◆ What you have to do
Of the entries below, return exactly those lines that fall between the one containing "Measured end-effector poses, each" and the one containing "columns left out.", the two end lines included.

(Stored data)
+-------+

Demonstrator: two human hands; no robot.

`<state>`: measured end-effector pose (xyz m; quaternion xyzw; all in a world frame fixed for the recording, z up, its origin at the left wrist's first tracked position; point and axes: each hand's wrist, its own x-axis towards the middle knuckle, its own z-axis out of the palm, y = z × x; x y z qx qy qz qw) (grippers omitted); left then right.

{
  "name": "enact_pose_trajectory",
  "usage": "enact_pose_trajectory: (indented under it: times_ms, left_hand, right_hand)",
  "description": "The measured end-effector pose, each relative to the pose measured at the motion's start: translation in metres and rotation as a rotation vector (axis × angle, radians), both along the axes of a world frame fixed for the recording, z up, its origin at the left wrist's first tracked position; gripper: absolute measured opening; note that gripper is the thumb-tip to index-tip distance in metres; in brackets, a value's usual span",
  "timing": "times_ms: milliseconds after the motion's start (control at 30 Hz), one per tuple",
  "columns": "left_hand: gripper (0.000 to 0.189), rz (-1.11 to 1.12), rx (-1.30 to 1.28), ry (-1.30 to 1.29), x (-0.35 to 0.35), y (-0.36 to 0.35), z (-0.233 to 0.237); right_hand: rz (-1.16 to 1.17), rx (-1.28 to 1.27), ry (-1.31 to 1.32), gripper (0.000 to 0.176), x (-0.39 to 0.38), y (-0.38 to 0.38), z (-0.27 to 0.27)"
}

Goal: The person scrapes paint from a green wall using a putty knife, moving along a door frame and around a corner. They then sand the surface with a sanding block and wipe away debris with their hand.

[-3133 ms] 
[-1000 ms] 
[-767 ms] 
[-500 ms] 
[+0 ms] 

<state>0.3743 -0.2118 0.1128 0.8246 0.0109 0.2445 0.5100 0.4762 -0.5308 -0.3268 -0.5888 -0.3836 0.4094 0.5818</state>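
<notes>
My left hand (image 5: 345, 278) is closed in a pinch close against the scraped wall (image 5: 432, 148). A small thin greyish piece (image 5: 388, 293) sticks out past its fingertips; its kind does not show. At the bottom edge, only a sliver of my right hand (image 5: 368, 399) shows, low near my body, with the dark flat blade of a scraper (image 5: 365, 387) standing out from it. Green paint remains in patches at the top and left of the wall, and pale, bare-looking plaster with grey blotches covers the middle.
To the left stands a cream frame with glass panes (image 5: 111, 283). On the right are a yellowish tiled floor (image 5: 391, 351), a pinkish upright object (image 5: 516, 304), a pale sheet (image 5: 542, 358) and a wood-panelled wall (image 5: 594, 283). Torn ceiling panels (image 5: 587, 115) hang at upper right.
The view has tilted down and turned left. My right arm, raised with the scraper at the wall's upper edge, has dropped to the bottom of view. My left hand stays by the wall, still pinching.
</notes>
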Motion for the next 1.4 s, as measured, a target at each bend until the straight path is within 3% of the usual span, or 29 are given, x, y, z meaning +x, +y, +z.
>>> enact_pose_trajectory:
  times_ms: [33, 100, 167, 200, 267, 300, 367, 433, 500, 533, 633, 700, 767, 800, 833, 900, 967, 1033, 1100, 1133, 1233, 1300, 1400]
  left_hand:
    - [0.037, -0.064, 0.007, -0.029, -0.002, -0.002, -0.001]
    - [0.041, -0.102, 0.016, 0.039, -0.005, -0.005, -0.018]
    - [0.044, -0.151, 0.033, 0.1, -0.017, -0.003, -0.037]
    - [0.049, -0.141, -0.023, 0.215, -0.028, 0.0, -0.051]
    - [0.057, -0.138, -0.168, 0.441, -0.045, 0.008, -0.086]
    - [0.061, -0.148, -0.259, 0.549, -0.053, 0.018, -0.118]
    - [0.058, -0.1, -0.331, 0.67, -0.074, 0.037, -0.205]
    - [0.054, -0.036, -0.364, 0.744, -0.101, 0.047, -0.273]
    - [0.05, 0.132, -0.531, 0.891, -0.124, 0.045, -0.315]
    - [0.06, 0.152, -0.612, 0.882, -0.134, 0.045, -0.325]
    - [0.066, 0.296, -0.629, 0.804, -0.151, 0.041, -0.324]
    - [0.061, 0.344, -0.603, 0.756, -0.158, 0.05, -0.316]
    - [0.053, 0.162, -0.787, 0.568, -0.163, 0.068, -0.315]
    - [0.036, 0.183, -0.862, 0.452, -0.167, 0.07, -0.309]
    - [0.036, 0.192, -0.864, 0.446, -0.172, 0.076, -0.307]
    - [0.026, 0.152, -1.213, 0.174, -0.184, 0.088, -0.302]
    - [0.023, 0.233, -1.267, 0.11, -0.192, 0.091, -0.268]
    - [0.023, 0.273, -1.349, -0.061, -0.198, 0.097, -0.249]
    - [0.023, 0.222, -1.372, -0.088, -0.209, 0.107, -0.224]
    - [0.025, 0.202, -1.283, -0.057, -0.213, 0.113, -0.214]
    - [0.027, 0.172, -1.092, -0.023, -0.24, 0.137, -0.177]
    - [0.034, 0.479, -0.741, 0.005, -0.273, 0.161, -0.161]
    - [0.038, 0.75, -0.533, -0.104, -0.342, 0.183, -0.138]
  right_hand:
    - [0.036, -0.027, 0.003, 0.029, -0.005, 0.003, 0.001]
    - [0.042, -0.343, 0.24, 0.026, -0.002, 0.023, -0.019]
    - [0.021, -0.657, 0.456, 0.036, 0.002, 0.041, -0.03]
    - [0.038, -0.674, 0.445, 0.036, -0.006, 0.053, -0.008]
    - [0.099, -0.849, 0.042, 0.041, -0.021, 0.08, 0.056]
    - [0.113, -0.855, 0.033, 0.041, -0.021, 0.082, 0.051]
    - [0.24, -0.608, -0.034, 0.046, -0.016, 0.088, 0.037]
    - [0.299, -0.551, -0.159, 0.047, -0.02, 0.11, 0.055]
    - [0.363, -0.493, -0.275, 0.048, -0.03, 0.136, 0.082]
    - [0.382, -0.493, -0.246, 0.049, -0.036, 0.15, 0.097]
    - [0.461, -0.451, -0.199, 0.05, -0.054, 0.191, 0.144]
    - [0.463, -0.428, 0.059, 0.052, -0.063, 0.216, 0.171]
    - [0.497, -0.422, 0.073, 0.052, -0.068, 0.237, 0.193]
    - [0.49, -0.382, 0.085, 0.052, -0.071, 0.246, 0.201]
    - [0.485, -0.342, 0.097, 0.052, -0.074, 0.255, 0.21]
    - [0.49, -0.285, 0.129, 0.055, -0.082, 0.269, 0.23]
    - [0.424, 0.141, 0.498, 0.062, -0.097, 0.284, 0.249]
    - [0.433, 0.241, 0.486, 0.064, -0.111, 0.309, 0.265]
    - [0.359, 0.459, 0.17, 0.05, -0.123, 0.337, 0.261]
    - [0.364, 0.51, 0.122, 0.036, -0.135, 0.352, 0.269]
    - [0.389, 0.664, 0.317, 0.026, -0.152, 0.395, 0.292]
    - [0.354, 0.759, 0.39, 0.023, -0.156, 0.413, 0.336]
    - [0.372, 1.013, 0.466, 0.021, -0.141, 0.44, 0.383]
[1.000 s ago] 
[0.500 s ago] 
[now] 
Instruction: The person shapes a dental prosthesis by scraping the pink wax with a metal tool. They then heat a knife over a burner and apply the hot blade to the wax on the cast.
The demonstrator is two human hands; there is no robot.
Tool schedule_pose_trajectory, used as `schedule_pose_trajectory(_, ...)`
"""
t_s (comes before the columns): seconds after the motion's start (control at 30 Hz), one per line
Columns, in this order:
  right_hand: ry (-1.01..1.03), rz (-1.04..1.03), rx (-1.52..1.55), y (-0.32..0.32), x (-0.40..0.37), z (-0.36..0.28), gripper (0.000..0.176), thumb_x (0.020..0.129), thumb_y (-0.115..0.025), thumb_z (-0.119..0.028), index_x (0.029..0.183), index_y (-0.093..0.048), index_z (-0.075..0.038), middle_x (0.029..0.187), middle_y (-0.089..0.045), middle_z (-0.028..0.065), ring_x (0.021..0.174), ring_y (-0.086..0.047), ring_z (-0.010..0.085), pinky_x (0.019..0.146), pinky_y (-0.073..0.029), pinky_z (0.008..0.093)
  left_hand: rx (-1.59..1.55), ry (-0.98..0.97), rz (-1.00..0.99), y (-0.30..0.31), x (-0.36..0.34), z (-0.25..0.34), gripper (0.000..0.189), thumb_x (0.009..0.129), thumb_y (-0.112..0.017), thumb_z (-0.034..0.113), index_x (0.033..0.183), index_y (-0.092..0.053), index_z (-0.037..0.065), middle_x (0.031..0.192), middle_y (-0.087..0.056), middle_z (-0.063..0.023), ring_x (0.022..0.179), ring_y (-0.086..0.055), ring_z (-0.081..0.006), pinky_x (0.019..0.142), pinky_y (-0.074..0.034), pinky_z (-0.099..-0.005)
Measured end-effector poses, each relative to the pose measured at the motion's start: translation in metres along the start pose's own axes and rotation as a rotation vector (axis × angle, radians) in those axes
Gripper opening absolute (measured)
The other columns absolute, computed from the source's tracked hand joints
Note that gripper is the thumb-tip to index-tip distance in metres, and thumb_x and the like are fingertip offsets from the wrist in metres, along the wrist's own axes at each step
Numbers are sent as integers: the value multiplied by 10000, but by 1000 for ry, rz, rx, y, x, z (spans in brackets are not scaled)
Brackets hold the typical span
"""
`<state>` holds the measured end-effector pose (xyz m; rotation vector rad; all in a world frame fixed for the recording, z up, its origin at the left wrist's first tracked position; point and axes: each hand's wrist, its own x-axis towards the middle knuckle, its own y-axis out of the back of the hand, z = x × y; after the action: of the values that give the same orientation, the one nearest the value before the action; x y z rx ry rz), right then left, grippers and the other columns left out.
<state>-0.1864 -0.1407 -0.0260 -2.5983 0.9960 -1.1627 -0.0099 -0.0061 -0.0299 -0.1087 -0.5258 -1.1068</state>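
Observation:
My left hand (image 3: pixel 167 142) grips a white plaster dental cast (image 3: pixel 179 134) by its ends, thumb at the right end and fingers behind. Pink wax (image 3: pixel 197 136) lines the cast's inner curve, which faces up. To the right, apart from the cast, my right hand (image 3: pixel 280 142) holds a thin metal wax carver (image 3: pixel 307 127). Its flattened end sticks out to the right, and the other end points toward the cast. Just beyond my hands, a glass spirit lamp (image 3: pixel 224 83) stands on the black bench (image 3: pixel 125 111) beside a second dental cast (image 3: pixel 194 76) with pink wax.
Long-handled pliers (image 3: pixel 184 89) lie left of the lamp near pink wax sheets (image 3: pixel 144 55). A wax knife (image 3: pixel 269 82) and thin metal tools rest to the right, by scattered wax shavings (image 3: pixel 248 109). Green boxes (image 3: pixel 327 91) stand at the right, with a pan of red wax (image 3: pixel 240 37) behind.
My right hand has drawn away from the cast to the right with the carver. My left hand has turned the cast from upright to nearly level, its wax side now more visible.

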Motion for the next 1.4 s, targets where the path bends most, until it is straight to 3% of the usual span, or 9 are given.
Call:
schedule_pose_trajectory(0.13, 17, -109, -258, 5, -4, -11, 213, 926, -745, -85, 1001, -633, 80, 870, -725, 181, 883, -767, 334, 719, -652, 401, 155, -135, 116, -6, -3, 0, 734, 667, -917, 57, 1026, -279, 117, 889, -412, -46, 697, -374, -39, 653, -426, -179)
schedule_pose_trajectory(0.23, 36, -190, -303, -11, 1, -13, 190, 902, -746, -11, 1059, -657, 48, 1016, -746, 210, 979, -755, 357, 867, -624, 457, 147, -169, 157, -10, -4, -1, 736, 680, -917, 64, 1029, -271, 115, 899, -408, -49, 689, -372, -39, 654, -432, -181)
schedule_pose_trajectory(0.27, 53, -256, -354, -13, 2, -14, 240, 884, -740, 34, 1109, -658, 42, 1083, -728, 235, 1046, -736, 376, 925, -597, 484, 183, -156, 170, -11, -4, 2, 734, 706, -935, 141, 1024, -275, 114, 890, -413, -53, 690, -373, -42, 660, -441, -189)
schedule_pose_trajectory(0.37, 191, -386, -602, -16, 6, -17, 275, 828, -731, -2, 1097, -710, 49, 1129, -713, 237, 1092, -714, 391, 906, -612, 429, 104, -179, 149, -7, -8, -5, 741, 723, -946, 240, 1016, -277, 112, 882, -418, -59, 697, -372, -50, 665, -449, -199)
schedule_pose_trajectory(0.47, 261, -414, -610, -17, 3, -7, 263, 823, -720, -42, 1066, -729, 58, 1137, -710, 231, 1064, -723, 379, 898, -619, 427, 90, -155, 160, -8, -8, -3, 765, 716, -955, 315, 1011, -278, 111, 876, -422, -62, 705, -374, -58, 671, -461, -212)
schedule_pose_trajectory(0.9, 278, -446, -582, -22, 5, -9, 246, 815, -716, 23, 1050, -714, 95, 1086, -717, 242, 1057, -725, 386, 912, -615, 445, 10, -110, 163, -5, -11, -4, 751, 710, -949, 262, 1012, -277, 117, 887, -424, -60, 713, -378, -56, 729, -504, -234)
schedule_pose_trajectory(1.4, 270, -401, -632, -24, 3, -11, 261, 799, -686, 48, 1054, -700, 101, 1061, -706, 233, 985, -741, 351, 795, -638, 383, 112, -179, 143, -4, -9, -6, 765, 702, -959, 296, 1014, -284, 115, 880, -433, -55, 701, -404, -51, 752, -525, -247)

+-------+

◆ Exercise result
Measured end-effector poses, each relative to the pose measured at the motion's start: translation in metres along the start pose's own axes and rotation as a rotation vector (axis × angle, radians) in those axes
Gripper opening absolute (measured)
The other columns absolute, computed from the source's tracked hand joints
Note that gripper is the thumb-tip to index-tip distance in metres, and thumb_x and the like are fingertip offsets from the wrist in metres, along the wrist's own axes at each step
Numbers are sent as integers: the value multiplied by 10000, but by 1000 for ry, rz, rx, y, x, z (spans in brackets are not scaled)
Brackets hold the typical span
"""
`<state>` holds the measured end-effector pose (xyz m; rotation vector rad; all in a world frame fixed for the recording, z up, its origin at the left wrist's first tracked position; point and axes: each hand's wrist, its own x-axis towards the middle knuckle, its own y-axis out of the back of the hand, z = x × y; after the action: of the values that give the same orientation, the one nearest the value before the action; x y z rx ry rz), right then left, grippers and the other columns left out.

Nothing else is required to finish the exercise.